Remix.run Logo
renewiltord 10 hours ago

What’s the current state of the art in low power wake word and speech to text? Has anyone written a blog post on this?

I was able to run a speech to text on my old Pixel 4 but it’s a bit flaky (the background process loses the audio device occasionally). I just want to take some wake word and then send everything to remote LLM and then get back text that I do TTS on.

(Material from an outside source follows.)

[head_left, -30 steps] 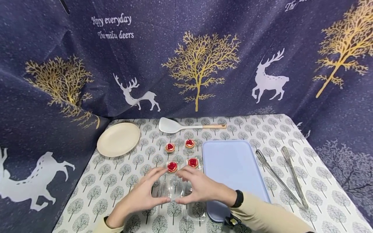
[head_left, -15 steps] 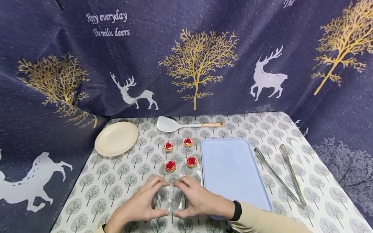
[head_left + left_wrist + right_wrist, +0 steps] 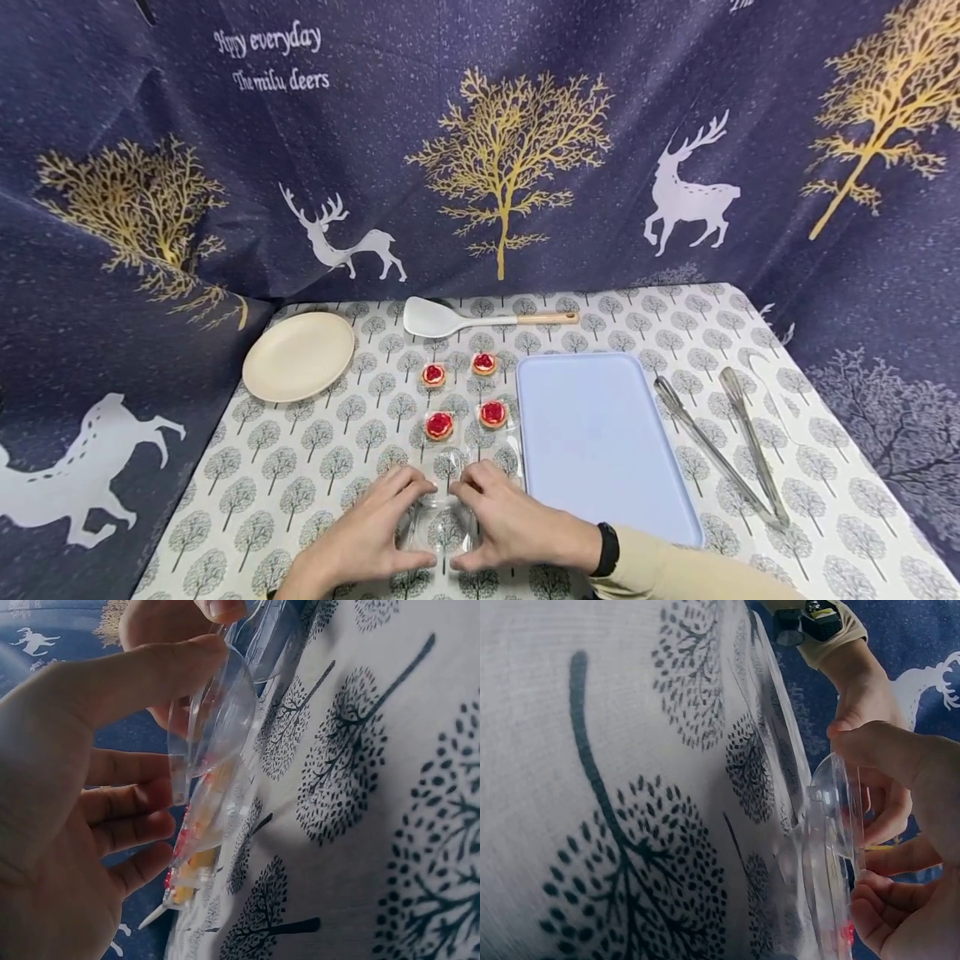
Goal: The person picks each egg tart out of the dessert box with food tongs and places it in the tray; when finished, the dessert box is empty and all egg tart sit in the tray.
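A clear plastic box (image 3: 444, 527) lies between my two hands at the near middle of the table. My left hand (image 3: 367, 529) holds its left edge, thumb at the near side and fingertips at the far side. My right hand (image 3: 521, 521) grips the right edge the same way. In the left wrist view, the box's thin rim (image 3: 180, 750) runs between thumb and fingers. The right wrist view shows the right thumb and fingertips at the clear rim (image 3: 859, 817). Just beyond the hands sit red-topped tarts (image 3: 438, 426) on clear plastic.
A light blue tray (image 3: 600, 450) lies right of the hands. Metal tongs (image 3: 720, 458) rest farther right. A cream plate (image 3: 298, 357) stands at the back left, and a white spatula (image 3: 435, 319) with a wooden handle lies along the back. Another clear plastic box (image 3: 504, 458) is beside the tray.
Both hands have come closer to the near edge and lower in the head view, now around the clear plastic box. The tarts, tray and tongs stay in place.
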A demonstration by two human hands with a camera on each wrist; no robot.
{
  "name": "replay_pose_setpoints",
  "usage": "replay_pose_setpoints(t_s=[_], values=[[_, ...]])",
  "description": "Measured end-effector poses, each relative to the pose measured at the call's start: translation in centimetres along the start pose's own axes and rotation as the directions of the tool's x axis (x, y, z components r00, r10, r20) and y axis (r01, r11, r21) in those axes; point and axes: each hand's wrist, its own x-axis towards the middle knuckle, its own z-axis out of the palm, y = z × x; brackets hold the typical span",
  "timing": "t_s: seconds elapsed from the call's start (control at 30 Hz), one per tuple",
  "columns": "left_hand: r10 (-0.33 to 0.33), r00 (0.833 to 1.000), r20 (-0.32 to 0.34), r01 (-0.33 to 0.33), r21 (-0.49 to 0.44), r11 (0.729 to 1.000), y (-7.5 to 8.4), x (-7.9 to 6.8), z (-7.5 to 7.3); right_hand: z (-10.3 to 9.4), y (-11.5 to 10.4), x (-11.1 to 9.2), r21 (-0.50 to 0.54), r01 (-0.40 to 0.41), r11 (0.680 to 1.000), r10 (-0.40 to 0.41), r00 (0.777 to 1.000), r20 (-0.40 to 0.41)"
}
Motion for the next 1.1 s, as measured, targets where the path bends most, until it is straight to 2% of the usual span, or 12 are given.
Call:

geerlingguy 10 hours ago | parent | next [-]

Maybe not SOTA but the HA Voice Preview Edition [1] in tandem with a Pi 5 or some similar low-power host for the Piper / Whisper pipeline is pretty good. I don't use it but was able to get an Alexa/Google Home-like experience going with minimal effort.

I was only using it for local Home Assistant tasks, didn't try anything further like retrieving sports scores, managing TODO lists, or anything like that.

[1] https://www.home-assistant.io/voice-pe/

folmar 9 hours ago | parent | prev | next [-]

Wake word is not expensive, you can do it on esp32 https://docs.espressif.com/projects/esp-sr/en/latest/esp32s3... (and then send audio to something more beefy as TTS will be marginal at best).

monocasa 10 hours ago | parent | prev [-]

Wake word can be tiny. Like 10k weights and can run on an esp32 or similar with plenty of compute to spare.

TinyML is a book that goes through the process of building a wake word model for such constrained environments.